シグレたちを大切な仲間と思い、立場は同等であるといつも考えている。いつもそうやって接してきた。
「色怪だろうと王だろうと生きてれば、それはもう物じゃない。それに心があれば人間。色怪だってこいつらみたいに人間になれるんだ」
色怪だとか人間だとかの境目は知らないが、真はそう信じてる。心があれば人間とは変わりない。
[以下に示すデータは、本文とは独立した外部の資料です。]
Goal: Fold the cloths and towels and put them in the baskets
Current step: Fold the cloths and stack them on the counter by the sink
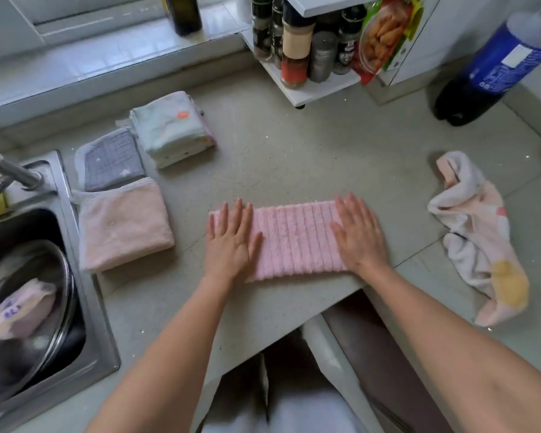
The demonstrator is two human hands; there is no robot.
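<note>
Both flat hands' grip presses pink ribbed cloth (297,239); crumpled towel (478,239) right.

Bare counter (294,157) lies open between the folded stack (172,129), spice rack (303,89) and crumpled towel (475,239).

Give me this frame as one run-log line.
step: flattening ribbed pink towel | left hand: flat on it | right hand: flat on it | crumpled towel: unfolded, right | baskets: not in view
</note>
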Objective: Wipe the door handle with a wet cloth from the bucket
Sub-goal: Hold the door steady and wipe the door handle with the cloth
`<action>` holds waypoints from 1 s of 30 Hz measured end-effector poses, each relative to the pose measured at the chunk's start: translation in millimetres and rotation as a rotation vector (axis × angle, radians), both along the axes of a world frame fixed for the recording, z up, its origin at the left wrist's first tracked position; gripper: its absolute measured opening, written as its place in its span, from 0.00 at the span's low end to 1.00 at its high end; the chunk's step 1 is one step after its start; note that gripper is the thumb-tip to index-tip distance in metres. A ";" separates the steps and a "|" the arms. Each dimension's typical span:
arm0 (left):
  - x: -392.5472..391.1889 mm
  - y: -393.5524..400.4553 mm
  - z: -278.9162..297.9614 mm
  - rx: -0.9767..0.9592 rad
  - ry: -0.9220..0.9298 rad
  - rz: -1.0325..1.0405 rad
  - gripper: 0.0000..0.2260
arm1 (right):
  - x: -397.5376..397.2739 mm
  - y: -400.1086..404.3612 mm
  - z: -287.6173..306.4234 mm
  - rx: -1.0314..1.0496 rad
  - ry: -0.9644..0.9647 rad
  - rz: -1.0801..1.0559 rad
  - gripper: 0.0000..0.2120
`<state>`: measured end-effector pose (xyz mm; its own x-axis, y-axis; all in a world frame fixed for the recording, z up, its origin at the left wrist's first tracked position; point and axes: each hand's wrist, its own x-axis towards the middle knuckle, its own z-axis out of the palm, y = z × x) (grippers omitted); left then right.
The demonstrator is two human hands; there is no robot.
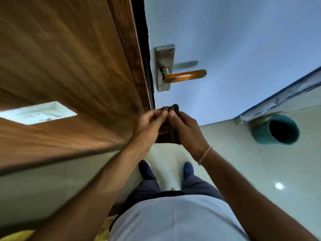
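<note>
Fingers (162,115) of left hand (147,126) & right hand (185,131) pinch the top edge of a dark brown, coarse-woven cloth (169,131), bunched btwn both palms. It hangs just below the orange-brown lever door handle (185,76) on its brushed steel plate (164,66), apart from it, nothing btwn them, against a pale blue door (225,40). Wood-grain panel (69,58) at left; round teal plastic bucket (276,130) well off right on a glossy pale floor (260,171).

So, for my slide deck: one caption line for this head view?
Both hands hold a dark cloth just below the uncontacted door handle.
</note>
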<state>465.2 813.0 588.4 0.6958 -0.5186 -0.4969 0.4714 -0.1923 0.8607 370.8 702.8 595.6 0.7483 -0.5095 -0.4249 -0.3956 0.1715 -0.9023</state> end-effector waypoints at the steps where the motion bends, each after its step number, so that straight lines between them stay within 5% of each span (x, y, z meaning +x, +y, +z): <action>1: 0.8 -1.7 4.2 0.007 -0.005 -0.004 0.11 | -1.6 4.4 2.8 0.042 -0.029 -0.016 0.14; 5: 3.6 -5.3 20.2 -0.007 -0.080 -0.040 0.20 | -12.2 -1.2 7.3 -0.045 -0.053 -0.093 0.09; 9: -11.0 -8.0 27.4 0.024 -0.373 -0.056 0.10 | -22.8 -14.4 17.5 -0.032 -0.053 -0.174 0.08; 11: -19.0 -5.3 22.0 0.107 -0.640 -0.074 0.07 | -28.6 -21.7 24.5 -0.035 -0.062 -0.202 0.08; 14: -28.7 -0.3 15.5 0.344 -1.171 -0.151 0.15 | -38.6 -33.7 33.6 -0.166 -0.071 -0.183 0.06; 19: -24.5 -0.9 49.4 0.531 -1.679 -0.185 0.21 | -37.9 -49.3 57.2 -0.315 -0.082 -0.154 0.04; 21: -17.3 -0.2 66.1 0.588 -1.769 -0.104 0.25 | -32.1 -53.8 63.0 -0.200 -0.098 -0.220 0.04; 23: -9.7 0.9 78.6 0.644 -1.797 -0.017 0.30 | -25.6 -59.8 63.0 0.158 -0.191 -0.307 0.04; 26: 3.0 -0.5 83.4 0.699 -1.796 0.033 0.36 | -21.7 -65.0 62.0 0.581 -0.344 -0.294 0.17; 28: 11.2 -1.1 80.0 0.734 -1.810 0.034 0.39 | -19.6 -63.5 65.7 0.566 -0.367 -0.256 0.22; 30: 18.7 -1.2 72.9 0.784 -1.840 0.018 0.40 | -14.0 -64.1 70.1 0.285 -0.329 -0.315 0.17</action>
<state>483.9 811.8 661.4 0.5439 -0.5725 0.6135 -0.7094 -0.7042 -0.0281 356.8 638.6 665.7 0.6949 -0.6293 -0.3481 0.0102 0.4926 -0.8702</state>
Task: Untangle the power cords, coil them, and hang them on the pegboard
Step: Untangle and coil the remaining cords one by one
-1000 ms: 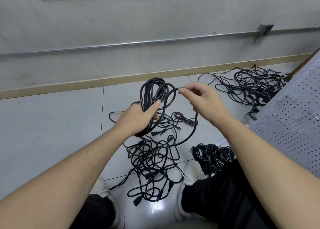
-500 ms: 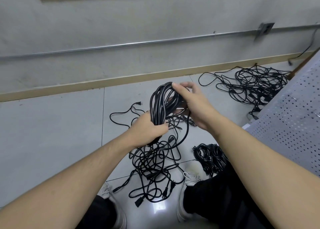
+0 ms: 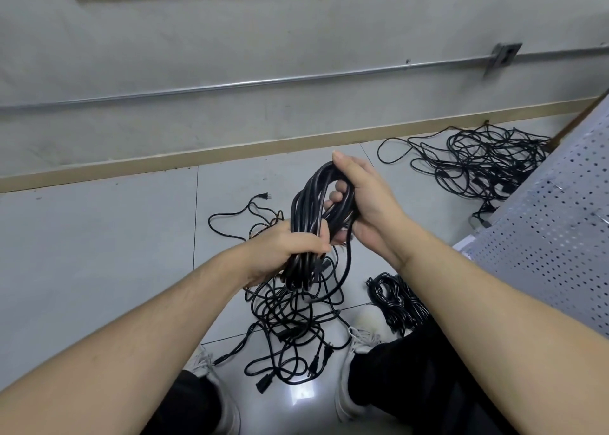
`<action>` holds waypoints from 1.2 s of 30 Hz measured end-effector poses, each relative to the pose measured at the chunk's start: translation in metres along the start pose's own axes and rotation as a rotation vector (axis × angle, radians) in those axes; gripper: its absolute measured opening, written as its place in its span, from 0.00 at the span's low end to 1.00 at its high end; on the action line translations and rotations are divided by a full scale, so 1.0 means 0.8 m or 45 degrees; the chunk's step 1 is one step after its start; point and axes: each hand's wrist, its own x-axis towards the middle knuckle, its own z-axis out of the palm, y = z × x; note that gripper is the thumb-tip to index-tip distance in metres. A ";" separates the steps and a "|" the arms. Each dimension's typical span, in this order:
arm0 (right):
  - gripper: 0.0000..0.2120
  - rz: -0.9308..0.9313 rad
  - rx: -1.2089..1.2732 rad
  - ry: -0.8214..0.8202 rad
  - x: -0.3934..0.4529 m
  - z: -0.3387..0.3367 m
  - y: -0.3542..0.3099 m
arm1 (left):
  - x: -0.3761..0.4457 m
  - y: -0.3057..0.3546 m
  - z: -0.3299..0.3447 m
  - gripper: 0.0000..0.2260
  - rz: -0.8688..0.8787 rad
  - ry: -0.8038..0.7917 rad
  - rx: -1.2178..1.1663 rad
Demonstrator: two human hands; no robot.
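Observation:
A black coiled power cord stands upright between both hands. My left hand grips the coil's lower part, fingers wrapped round the bundle. My right hand holds the coil's upper right side, fingers curled through the loops. A loose strand hangs from the coil down to a tangle of black cords on the floor between my feet. A perforated white pegboard leans at the right edge.
A second tangled heap of cords lies at the back right near the baseboard. A bundled cord rests by my right knee. My shoes flank the floor tangle. A metal conduit runs along the wall.
My right hand brought the pinched strand in from the right and closed round the top of the coil. The loops have drawn together into a tighter bundle.

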 end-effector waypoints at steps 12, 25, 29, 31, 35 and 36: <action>0.23 0.150 -0.132 -0.086 0.007 -0.008 0.019 | 0.010 -0.007 0.006 0.07 0.048 0.292 -0.384; 0.01 0.423 -1.129 -0.873 -0.015 -0.005 0.053 | 0.004 0.020 -0.060 0.11 0.397 1.058 -0.757; 0.11 0.351 -1.390 -0.824 -0.013 -0.012 0.041 | -0.010 0.022 -0.087 0.09 0.338 1.311 -0.633; 0.13 0.351 -1.623 -0.882 -0.011 -0.019 0.040 | -0.013 0.023 -0.092 0.08 0.307 1.413 -0.613; 0.15 0.198 -1.781 -0.784 -0.009 -0.021 0.031 | -0.016 0.022 -0.100 0.06 0.274 1.573 -0.350; 0.16 0.132 -1.848 -0.728 -0.009 -0.020 0.024 | -0.017 0.021 -0.100 0.06 0.260 1.580 -0.270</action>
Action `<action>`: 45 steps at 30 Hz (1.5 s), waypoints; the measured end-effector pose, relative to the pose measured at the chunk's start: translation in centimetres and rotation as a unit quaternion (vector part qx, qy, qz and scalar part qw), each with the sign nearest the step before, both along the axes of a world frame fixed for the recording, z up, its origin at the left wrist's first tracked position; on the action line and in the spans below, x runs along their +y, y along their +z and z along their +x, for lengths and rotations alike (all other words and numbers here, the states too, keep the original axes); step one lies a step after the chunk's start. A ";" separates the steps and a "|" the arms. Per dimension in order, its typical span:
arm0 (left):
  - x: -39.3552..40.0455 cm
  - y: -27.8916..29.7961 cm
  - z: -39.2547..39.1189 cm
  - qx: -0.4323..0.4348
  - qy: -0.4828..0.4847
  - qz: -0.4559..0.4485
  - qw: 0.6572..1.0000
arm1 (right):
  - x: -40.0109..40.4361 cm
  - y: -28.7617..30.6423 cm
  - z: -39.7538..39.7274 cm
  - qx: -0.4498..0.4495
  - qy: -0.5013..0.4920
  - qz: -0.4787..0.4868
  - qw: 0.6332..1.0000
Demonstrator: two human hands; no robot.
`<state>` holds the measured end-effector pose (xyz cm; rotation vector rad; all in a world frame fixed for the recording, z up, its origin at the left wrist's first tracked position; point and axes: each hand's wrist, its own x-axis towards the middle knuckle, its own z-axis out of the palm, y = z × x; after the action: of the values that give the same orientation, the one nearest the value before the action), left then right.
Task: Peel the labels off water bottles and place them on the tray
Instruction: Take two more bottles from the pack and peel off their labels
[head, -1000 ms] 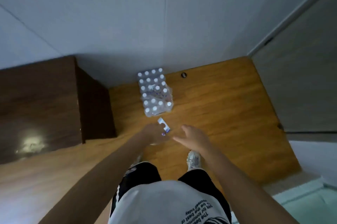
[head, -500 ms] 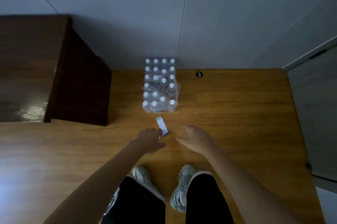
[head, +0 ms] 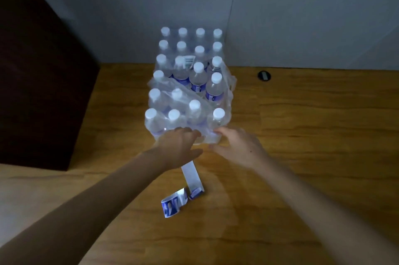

「ふぅ、全ての色を操れると聞いたから期待して来たのだがどうやら俺の思い過ごしのようだな」
その後、炎の拳が真を過ぎて独裁王の声がしたり騎士へと放たれ爆発した。
「私たちの王を侮辱するんじゃないわよ。あんた、骨が残らないように燃やすわよ」
他のみんなもシグレ同様に攻撃態勢に入っている。新しく仲間になったロブも含めて。
「それは宣戦布告と受け取っていいんだな紅蓮の巨人よ」
まだ、黄金の騎士は残っている。別の騎士から声が聞こえた。
「ええ、そうよ。逃げ出すなら許してあげなくもないけどどうする?」
紅蓮の巨人と呼ばれたシグレは不敵に笑いながらそんなことを言ってみせた。